Política

Proposta de lei da UNITA viola legislação tributária

Adelina Inácio

O MPLA não aceita  as propostas constantes no projecto de Lei do Regime extraordinário de regularização patrimonial, da iniciativa da UNITA, por violar  a legislação tributária em vigor, afirmou ontem o presidente do Grupo Parlamentar do MPLA,  Salomão Xirimbimbi.

Presidente do Grupo Parlamentar do MPLA Salomão Xirimbimbi fala dos projectos de lei
Fotografia: Kindala Manuel | Edições Novembro

O parlamentar explicou que o Código Geral Tributário estabelece apenas uma declaração, no Código do Imposto Industrial, com um imposto de 30 por cento para as empresas, quando a UNITA propõe o pagamento de uma taxa de 45 por cento a favor do Estado, com base numa lei que não existe.
Salomão Xirimbimbi acrescentou que a proposta da UNITA não respeita conceitos de natureza cambial como os de residente e não residente cambial.
Salomão Xirimbimbi, que falou em conferência de im-prensa sobre os diplomas que vão à aprovação na quinta-feira, adiantou que  durante o debate na especialidade a proposta do Executivo teve maior votação, por isso é que está em condições de ser levada à aprovação final global.
O deputado do MPLA disse que a UNITA não foi capaz de defender o seu projecto e dá prioridade ao património que está em Angola, o que não está nas prioridades da lei do Executivo.
Salomão Xirimbimbi ex-plicou que o MPLA analisou e constatou que este pressuposto do diploma da UNITA resulta da Lei do Orçamento Geral do Estado de 2010 de Portugal, onde a UNITA foi buscar alguma inspiração. Mas, explicou, a questão de Portugal é diferente de Angola, uma vez que este país tem dois impostos: o IRS (Imposto sobre o Rendimento de Pessoas Singulares) e o IRC (Im-posto sobre o Rendimento de Pessoas Colectivas).

Projectos sociais
Segundo Salomão Xirimbimbi, o MPLA vinculou a utilização dos recursos a programas de desenvolvimento económico e social. “Os recursos quando vêem em nome dos donos que os transferiram, mas esses donos não vão ser eles a utilizar o dinheiro, vai ser utilizado para ajudar a equilibrar a balança de pagamentos”, sublinhou.
O dinheiro poderá igualmente ser utilizado na compra de uma série de instrumentos financeiros que o Executivo vai colocar à sua disposição.
Na fase do repatriamento coercivo, explicou, o dinheiro será propriedade do Estado. “O dinheiro será do Estado e vai ser utilizado em programas e projectos sociais para melhorar a vida dos angolanos”, frisou. />“Na fase coerciva os donos perdem o dinheiro cem por cento, para além das outras consequências de natureza criminal”, explicou. “Os donos do dinheiro não serão eles a determinar o que vão fazer com ele.
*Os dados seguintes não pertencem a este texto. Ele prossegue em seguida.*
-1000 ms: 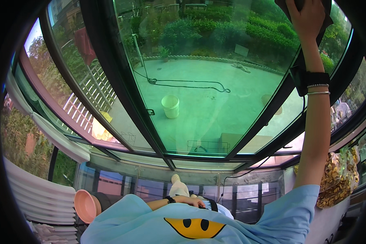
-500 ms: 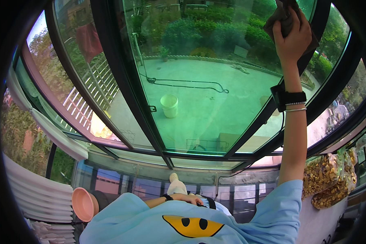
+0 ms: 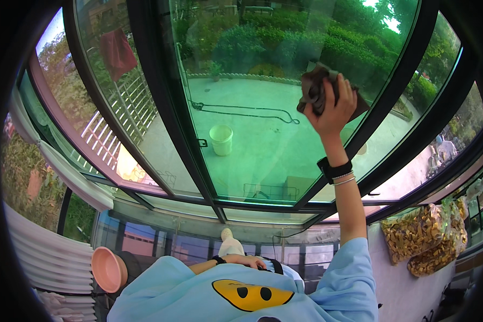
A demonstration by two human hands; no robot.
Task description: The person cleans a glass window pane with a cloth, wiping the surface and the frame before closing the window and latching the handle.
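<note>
My right hand [image 3: 336, 110] is raised and closed round a crumpled dark brown cloth [image 3: 319, 88]. The cloth is against the tall green-tinted window pane [image 3: 252, 139], toward its right side, and a corner of it spreads out beside my fingers. On that wrist are a black band and a thin bracelet. Down at my waist rests my left hand [image 3: 248, 261], its fingers curled together beside a dark strap [image 3: 276, 265]. Whatever those fingers may hold is too small to make out.
Dark frames [image 3: 166, 102] border the pane, with a small latch [image 3: 202, 143] at left. A pink basin [image 3: 109, 269] stands at lower left beside a white curtain [image 3: 48, 247]. Clear bags of brown dried pieces [image 3: 413, 239] lie at right. Outside stands a pale bucket [image 3: 221, 140].
My right hand has moved down and left across the pane with the cloth, away from the upper right corner. My left hand stays at my waist.
</note>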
No repatriamento voluntário, eles serão donos, mas não vão dispor do dinheiro”.
O diploma, segundo o deputado, diz também que depois da transferência do dinheiro e se constatar  que o dinheiro resulta de um crime que está tipificado na lei, o caso será encaminhado às instituições judiciais.
O deputado adiantou que o Presidente da República está preocupado com o regresso do dinheiro “ porque no seu entendimento não fazia sentido que Angola apelasse aos estrangeiros para virem investir em Angola e não o fizesse com os angolanos”, disse.
Salomão Xirimbimbi explicou que o MPLA solicitou a um deputado da oposição que procedesse a uma análise comparativa da proposta vinda do Executivo e do Projecto de Lei da UNITA no sentido de indicar os pontos de convergência existente nos dois diplomas e que pudesse servir de base para qualquer eventual processo  de conciliação dos diplomas. Mas não foi encontrado ponto de convergência nas duas propostas e o MPLA decidiu não fundir as propostas.
O deputado garantiu  que internamente, o grupo parlamentar do MPLA fez a auscultação de várias entidades e organizações profissionais sobre os diplomas e desenvolveu um amplo debate sobre a mesma e procedeu algumas alterações à proposta inicial do Executivo.
Para Salomão Xirimbimbi, a proposta do grupo da UNITA partilha de um pressuposto diferente da proposta do Executivo , uma vez que a mesma defende  a regularização da acção fiscal  de uma determina matéria e “ por isso é que no diploma fala em declarações a prestar e estabelece um percentual a aplicar”, disse.
O diploma da UNITA parte do pressuposto de que a riqueza que existe em Angola e no estrangeiro é ilícita e irregular e também que não se deve tratar só do dinheiro, mas também de outras componentes patrimoniais.